§ **What you should do**:
Return the listing below in full, with every line exactly as it is.
[Opening Given data section]
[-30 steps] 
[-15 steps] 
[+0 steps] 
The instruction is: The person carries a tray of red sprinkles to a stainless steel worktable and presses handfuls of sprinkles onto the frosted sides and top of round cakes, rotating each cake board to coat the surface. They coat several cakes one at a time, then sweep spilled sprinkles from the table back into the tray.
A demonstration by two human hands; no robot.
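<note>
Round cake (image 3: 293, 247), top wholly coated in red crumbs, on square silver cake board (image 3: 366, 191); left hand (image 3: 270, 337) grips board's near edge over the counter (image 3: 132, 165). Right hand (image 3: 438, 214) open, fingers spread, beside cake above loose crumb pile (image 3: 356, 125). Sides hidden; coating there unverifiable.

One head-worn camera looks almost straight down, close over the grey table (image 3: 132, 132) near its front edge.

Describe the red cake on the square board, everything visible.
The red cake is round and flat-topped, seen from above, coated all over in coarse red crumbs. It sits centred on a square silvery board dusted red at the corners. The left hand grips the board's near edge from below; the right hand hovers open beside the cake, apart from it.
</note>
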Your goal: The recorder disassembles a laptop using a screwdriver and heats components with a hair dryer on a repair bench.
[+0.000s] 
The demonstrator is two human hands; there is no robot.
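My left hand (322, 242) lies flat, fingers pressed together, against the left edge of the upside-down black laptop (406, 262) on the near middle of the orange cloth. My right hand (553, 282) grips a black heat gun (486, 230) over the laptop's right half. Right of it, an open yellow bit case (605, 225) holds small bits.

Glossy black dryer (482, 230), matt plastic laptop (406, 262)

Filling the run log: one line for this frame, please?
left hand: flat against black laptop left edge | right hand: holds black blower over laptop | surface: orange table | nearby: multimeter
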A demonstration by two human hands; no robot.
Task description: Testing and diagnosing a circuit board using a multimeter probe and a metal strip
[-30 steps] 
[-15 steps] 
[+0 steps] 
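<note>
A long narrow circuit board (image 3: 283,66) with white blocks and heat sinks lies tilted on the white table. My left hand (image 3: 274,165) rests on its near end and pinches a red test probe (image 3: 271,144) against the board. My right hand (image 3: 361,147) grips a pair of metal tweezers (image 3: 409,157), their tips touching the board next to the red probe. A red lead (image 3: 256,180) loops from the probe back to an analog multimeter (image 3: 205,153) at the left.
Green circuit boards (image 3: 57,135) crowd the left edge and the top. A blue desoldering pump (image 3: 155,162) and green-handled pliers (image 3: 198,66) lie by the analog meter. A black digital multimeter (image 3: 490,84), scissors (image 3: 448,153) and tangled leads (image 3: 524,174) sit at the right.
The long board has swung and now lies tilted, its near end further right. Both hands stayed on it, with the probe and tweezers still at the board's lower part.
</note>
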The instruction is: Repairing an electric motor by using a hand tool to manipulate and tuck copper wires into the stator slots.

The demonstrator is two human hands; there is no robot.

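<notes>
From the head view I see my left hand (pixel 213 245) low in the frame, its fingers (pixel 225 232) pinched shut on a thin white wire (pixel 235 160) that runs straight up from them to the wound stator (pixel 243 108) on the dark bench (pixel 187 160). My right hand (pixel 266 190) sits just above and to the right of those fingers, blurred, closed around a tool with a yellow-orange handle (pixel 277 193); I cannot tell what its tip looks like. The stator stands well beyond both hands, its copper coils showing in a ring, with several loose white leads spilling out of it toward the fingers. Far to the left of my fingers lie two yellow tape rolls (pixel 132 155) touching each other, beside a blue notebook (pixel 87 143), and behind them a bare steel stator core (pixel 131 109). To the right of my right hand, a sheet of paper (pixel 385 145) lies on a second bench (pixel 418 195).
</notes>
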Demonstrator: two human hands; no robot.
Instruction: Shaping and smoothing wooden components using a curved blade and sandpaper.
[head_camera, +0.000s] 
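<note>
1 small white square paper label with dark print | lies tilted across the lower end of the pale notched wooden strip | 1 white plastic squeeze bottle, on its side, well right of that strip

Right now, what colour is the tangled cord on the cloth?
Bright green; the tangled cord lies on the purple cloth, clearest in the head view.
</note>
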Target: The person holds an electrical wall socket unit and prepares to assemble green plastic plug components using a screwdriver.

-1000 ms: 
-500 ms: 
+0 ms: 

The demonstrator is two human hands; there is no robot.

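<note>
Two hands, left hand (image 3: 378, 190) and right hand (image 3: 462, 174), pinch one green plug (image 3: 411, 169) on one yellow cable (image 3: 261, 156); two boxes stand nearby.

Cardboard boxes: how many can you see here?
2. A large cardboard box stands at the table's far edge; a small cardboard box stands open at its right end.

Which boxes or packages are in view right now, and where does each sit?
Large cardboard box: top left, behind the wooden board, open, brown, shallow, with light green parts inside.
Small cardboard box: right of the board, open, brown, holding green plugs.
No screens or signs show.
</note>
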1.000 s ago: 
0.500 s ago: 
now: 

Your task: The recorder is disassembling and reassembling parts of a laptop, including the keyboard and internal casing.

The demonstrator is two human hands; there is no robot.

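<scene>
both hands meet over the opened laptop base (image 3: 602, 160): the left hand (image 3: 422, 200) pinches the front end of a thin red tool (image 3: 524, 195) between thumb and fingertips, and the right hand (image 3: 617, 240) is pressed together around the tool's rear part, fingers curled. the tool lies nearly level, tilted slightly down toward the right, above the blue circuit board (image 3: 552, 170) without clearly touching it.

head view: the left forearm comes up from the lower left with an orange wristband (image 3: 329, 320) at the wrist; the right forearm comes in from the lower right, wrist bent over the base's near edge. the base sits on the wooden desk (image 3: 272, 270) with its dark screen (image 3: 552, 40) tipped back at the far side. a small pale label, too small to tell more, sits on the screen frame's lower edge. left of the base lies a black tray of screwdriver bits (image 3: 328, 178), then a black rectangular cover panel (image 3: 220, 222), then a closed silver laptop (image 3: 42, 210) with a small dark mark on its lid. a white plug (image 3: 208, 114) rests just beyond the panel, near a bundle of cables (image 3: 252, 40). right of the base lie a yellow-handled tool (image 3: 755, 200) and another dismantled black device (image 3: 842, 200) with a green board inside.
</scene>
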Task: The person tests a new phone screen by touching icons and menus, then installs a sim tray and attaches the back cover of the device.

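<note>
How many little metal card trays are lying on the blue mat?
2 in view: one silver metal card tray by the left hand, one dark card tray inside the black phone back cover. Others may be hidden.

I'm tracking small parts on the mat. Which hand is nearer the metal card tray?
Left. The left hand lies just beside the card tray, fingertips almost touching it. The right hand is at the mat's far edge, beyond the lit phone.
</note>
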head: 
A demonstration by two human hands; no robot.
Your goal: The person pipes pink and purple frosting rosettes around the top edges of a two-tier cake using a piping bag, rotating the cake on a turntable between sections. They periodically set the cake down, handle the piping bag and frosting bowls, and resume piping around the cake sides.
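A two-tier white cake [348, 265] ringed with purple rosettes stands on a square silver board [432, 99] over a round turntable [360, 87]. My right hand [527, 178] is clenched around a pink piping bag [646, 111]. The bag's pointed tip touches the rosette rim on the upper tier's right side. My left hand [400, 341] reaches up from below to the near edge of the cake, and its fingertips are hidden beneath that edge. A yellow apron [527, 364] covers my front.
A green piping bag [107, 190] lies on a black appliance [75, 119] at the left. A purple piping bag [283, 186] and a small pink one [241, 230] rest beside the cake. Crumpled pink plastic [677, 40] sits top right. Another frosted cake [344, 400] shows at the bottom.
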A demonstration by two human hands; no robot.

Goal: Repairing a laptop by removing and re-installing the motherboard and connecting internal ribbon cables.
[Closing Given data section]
§ **Answer to the problem**:
[-30 steps] 
[-15 steps] 
[+0 steps] 
The instruction is: The person carries a tray of red sprinkles to a stainless steel worktable and presses handfuls of sprinkles onto the frosted sides and top of round cakes, rotating each cake board to coat the surface. They coat several cakes one at a time, then sweep spilled sprinkles from the table back into the tray.
A demonstration by two human hands; no robot.
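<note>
Round cake (image 3: 293, 247), top wholly coated in red crumbs, on square silver cake board (image 3: 366, 191); left hand (image 3: 270, 337) grips board's near edge over the counter (image 3: 132, 165). Right hand (image 3: 438, 214) open, fingers spread, beside cake above loose crumb pile (image 3: 356, 125). Sides hidden; coating there unverifiable.

One head-worn camera looks almost straight down, close over the grey table (image 3: 132, 132) near its front edge.

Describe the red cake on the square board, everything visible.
The red cake is round and flat-topped, seen from above, coated all over in coarse red crumbs. It sits centred on a square silvery board dusted red at the corners. The left hand grips the board's near edge from below; the right hand hovers open beside the cake, apart from it.
</note>
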Your goal: The recorder disassembles a laptop using a screwdriver and heats components with a hair dryer on a repair bench.
[+0.000s] 
The demonstrator is two human hands; there is no robot.
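My left hand (322, 242) lies flat, fingers pressed together, against the left edge of the upside-down black laptop (406, 262) on the near middle of the orange cloth. My right hand (553, 282) grips a black heat gun (486, 230) over the laptop's right half. Right of it, an open yellow bit case (605, 225) holds small bits.

Glossy black dryer (482, 230), matt plastic laptop (406, 262)

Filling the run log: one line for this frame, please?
left hand: flat against black laptop left edge | right hand: holds black blower over laptop | surface: orange table | nearby: multimeter
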A demonstration by two human hands; no robot.
Task description: Testing and diagnosing a circuit board using a multimeter probe and a metal strip
[-30 steps] 
[-15 steps] 
[+0 steps] 
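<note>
A long narrow circuit board (image 3: 283,66) with white blocks and heat sinks lies tilted on the white table. My left hand (image 3: 274,165) rests on its near end and pinches a red test probe (image 3: 271,144) against the board. My right hand (image 3: 361,147) grips a pair of metal tweezers (image 3: 409,157), their tips touching the board next to the red probe. A red lead (image 3: 256,180) loops from the probe back to an analog multimeter (image 3: 205,153) at the left.
Green circuit boards (image 3: 57,135) crowd the left edge and the top. A blue desoldering pump (image 3: 155,162) and green-handled pliers (image 3: 198,66) lie by the analog meter. A black digital multimeter (image 3: 490,84), scissors (image 3: 448,153) and tangled leads (image 3: 524,174) sit at the right.
The long board has swung and now lies tilted, its near end further right. Both hands stayed on it, with the probe and tweezers still at the board's lower part.
</note>
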The instruction is: Repairing an electric motor by using a hand tool to manipulate and tuck copper wires into the stator slots.

The demonstrator is two human hands; there is no robot.

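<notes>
From the head view I see my left hand (pixel 213 245) low in the frame, its fingers (pixel 225 232) pinched shut on a thin white wire (pixel 235 160) that runs straight up from them to the wound stator (pixel 243 108) on the dark bench (pixel 187 160). My right hand (pixel 266 190) sits just above and to the right of those fingers, blurred, closed around a tool with a yellow-orange handle (pixel 277 193); I cannot tell what its tip looks like. The stator stands well beyond both hands, its copper coils showing in a ring, with several loose white leads spilling out of it toward the fingers. Far to the left of my fingers lie two yellow tape rolls (pixel 132 155) touching each other, beside a blue notebook (pixel 87 143), and behind them a bare steel stator core (pixel 131 109). To the right of my right hand, a sheet of paper (pixel 385 145) lies on a second bench (pixel 418 195).
</notes>
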Demonstrator: two human hands; no robot.
Instruction: Shaping and smoothing wooden components using a curved blade and sandpaper.
[head_camera, +0.000s] 
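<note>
1 small white square paper label with dark print | lies tilted across the lower end of the pale notched wooden strip | 1 white plastic squeeze bottle, on its side, well right of that strip

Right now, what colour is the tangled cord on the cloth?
Bright green; the tangled cord lies on the purple cloth, clearest in the head view.
</note>
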Target: The person holds an electrical wall socket unit and prepares to assemble green plastic plug components using a screwdriver.

-1000 ms: 
-500 ms: 
+0 ms: 

The demonstrator is two human hands; there is no robot.

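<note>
Two hands, left hand (image 3: 378, 190) and right hand (image 3: 462, 174), pinch one green plug (image 3: 411, 169) on one yellow cable (image 3: 261, 156); two boxes stand nearby.

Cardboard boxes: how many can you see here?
2. A large cardboard box stands at the table's far edge; a small cardboard box stands open at its right end.

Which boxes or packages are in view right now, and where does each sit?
Large cardboard box: top left, behind the wooden board, open, brown, shallow, with light green parts inside.
Small cardboard box: right of the board, open, brown, holding green plugs.
No screens or signs show.
</note>
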1.000 s ago: 
0.500 s ago: 
now: 

Your task: The recorder is disassembling and reassembling parts of a laptop, including the keyboard and internal casing.

The demonstrator is two human hands; there is no robot.

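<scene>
both hands meet over the opened laptop base (image 3: 602, 160): the left hand (image 3: 422, 200) pinches the front end of a thin red tool (image 3: 524, 195) between thumb and fingertips, and the right hand (image 3: 617, 240) is pressed together around the tool's rear part, fingers curled. the tool lies nearly level, tilted slightly down toward the right, above the blue circuit board (image 3: 552, 170) without clearly touching it.

head view: the left forearm comes up from the lower left with an orange wristband (image 3: 329, 320) at the wrist; the right forearm comes in from the lower right, wrist bent over the base's near edge. the base sits on the wooden desk (image 3: 272, 270) with its dark screen (image 3: 552, 40) tipped back at the far side. a small pale label, too small to tell more, sits on the screen frame's lower edge. left of the base lies a black tray of screwdriver bits (image 3: 328, 178), then a black rectangular cover panel (image 3: 220, 222), then a closed silver laptop (image 3: 42, 210) with a small dark mark on its lid. a white plug (image 3: 208, 114) rests just beyond the panel, near a bundle of cables (image 3: 252, 40). right of the base lie a yellow-handled tool (image 3: 755, 200) and another dismantled black device (image 3: 842, 200) with a green board inside.
</scene>
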Task: The person tests a new phone screen by touching icons and menus, then installs a sim tray and attaches the back cover of the device.

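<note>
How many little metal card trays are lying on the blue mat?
2 in view: one silver metal card tray by the left hand, one dark card tray inside the black phone back cover. Others may be hidden.

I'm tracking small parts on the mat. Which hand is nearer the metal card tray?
Left. The left hand lies just beside the card tray, fingertips almost touching it. The right hand is at the mat's far edge, beyond the lit phone.
</note>
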head: 
A demonstration by two human hands; no robot.
Your goal: The person pipes pink and purple frosting rosettes around the top edges of a two-tier cake using a piping bag, rotating the cake on a turntable between sections. They periodically set the cake down, handle the piping bag and frosting bowls, and resume piping around the cake sides.
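A two-tier white cake [348, 265] ringed with purple rosettes stands on a square silver board [432, 99] over a round turntable [360, 87]. My right hand [527, 178] is clenched around a pink piping bag [646, 111]. The bag's pointed tip touches the rosette rim on the upper tier's right side. My left hand [400, 341] reaches up from below to the near edge of the cake, and its fingertips are hidden beneath that edge. A yellow apron [527, 364] covers my front.
A green piping bag [107, 190] lies on a black appliance [75, 119] at the left. A purple piping bag [283, 186] and a small pink one [241, 230] rest beside the cake. Crumpled pink plastic [677, 40] sits top right. Another frosted cake [344, 400] shows at the bottom.
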A demonstration by two human hands; no robot.

Goal: Repairing a laptop by removing and re-installing the motherboard and connecting internal ribbon cables.

What was asked for in the exercise is now done.